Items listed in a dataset
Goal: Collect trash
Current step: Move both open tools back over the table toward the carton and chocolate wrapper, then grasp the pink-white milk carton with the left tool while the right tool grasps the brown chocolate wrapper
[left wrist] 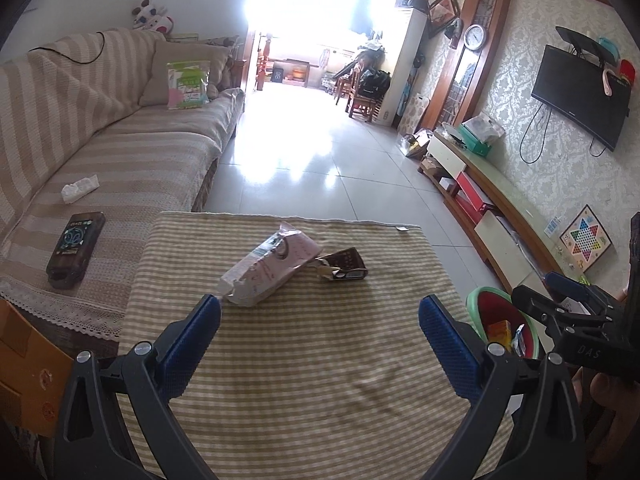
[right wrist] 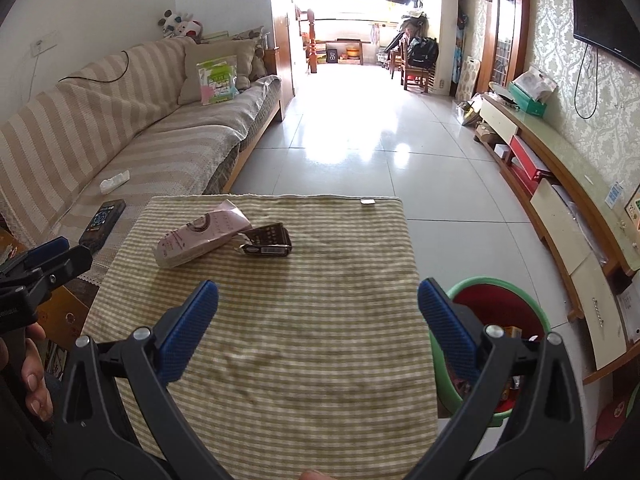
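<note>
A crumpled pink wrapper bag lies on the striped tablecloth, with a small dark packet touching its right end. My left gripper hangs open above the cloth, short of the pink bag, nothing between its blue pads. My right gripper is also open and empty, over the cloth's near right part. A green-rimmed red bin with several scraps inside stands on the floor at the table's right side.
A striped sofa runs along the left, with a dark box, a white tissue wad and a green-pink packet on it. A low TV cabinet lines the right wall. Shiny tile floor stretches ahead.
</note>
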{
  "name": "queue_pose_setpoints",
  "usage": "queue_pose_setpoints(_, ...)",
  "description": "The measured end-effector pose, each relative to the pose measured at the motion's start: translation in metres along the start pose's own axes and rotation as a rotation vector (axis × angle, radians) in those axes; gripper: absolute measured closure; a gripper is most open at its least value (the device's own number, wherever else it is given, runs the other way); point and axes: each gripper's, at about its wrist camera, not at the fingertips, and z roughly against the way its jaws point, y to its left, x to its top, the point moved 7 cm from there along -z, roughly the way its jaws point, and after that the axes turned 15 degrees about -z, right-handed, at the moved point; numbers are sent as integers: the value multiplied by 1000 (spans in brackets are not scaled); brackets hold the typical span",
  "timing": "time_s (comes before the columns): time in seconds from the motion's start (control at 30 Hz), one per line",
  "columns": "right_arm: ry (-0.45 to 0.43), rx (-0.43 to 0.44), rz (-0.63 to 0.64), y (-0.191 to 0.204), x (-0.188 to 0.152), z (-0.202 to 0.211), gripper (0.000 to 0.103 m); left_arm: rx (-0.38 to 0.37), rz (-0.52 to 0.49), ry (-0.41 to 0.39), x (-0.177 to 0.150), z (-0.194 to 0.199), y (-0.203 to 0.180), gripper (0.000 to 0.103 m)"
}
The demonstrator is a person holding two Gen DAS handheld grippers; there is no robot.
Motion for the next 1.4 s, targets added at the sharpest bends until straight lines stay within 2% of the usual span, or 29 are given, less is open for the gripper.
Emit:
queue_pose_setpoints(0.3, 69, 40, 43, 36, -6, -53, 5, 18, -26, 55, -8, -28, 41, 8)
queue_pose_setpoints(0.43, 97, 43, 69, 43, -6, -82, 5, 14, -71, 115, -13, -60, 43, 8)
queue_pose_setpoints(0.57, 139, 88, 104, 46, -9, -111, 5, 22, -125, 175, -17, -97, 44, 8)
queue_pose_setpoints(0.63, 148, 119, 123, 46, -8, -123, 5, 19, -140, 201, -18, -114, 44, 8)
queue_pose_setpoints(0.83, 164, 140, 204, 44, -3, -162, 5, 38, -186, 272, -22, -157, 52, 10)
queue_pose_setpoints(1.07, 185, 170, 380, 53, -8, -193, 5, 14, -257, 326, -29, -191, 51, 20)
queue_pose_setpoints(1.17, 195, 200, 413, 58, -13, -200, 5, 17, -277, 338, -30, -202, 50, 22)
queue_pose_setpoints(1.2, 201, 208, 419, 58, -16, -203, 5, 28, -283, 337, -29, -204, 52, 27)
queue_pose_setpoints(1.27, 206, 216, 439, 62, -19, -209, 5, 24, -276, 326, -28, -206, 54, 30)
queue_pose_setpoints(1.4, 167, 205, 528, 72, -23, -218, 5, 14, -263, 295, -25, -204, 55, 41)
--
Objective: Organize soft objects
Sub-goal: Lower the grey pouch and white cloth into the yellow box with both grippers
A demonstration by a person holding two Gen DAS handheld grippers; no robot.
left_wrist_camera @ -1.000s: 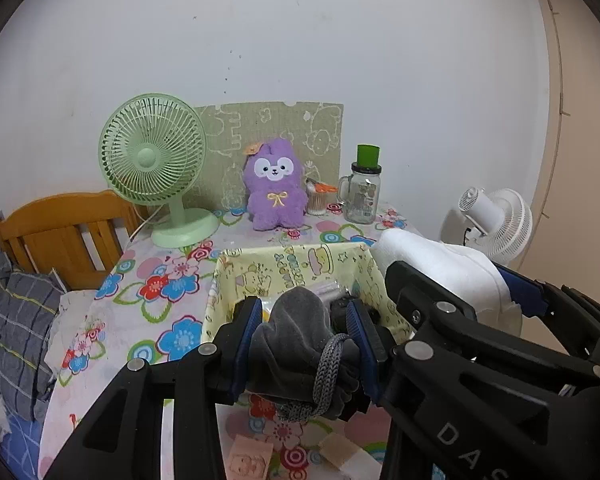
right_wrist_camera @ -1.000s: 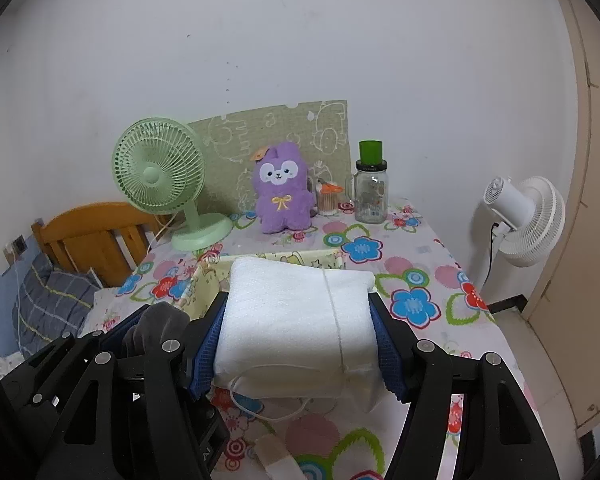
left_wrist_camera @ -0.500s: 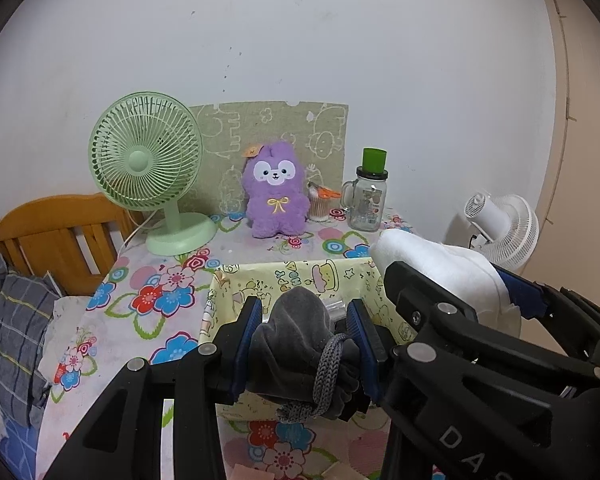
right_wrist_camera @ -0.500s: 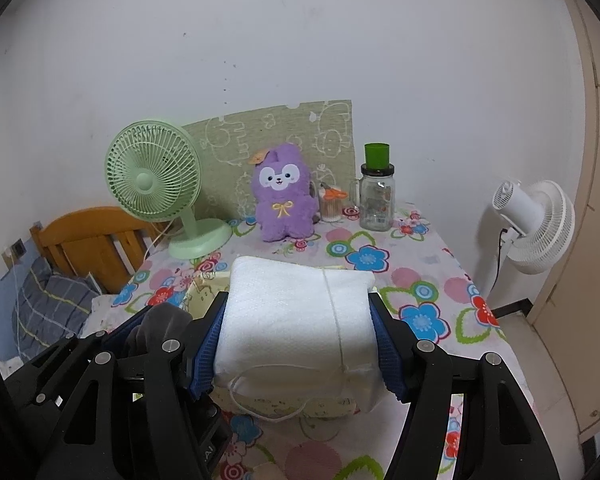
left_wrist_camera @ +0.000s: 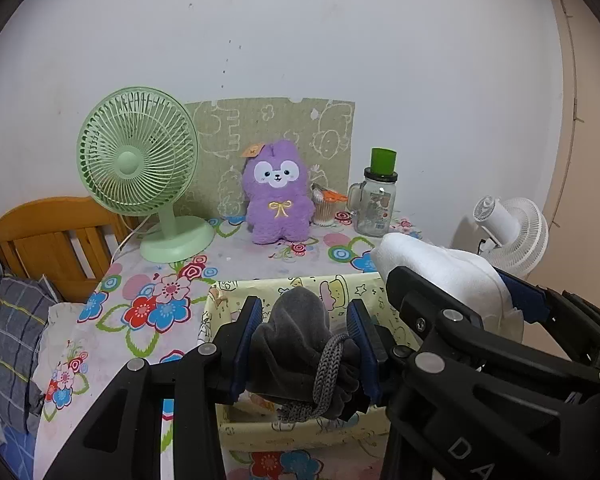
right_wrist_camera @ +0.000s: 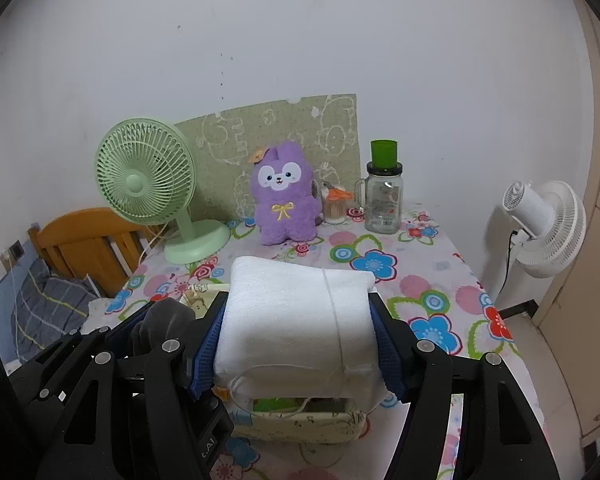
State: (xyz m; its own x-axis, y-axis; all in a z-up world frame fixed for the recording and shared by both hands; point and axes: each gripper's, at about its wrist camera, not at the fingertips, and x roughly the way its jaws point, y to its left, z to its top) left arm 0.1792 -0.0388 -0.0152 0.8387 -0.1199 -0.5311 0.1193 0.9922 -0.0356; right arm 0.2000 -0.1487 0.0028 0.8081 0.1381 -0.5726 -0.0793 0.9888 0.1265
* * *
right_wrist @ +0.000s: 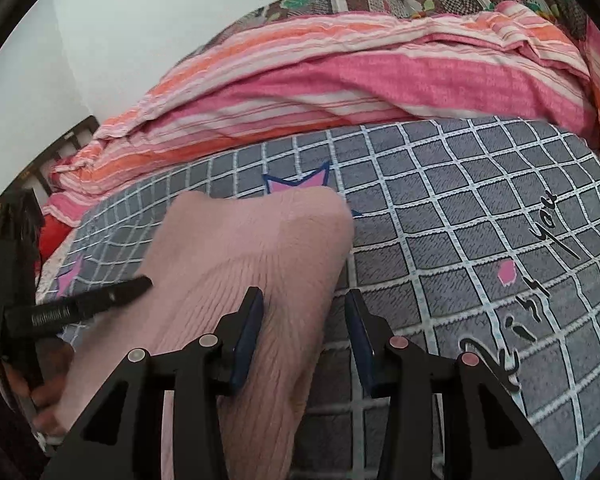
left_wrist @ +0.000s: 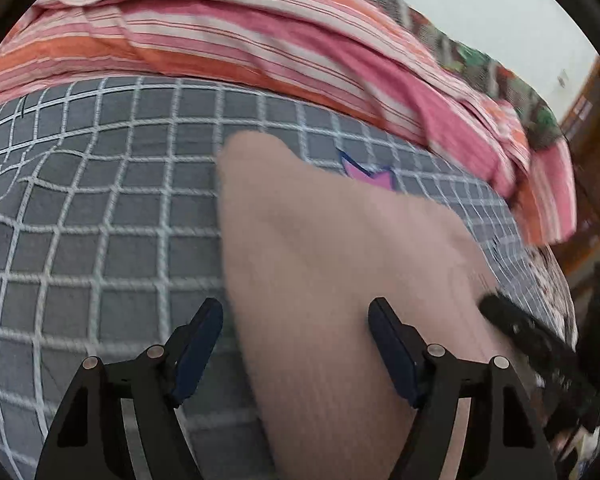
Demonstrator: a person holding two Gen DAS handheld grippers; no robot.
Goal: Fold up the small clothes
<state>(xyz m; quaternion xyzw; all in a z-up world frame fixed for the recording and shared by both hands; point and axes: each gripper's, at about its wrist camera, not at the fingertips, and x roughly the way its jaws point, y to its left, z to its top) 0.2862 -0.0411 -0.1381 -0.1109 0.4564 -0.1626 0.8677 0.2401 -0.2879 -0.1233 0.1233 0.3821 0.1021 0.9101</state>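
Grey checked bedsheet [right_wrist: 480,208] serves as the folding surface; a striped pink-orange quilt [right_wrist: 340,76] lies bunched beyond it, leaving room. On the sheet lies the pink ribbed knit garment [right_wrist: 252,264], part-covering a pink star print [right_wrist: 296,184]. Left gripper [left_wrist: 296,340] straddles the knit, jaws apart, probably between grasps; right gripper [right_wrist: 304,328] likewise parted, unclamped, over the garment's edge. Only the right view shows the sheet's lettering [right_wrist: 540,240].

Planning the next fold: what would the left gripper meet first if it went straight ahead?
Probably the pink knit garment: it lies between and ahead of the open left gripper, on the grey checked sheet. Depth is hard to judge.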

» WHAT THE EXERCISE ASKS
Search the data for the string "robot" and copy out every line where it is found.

» WRITTEN RESPONSE
The demonstrator is a person holding two Gen DAS handheld grippers; there is no robot.
A demonstration by a person holding two Gen DAS handheld grippers; no robot.
Demonstrator: a person holding two Gen DAS handheld grippers; no robot.

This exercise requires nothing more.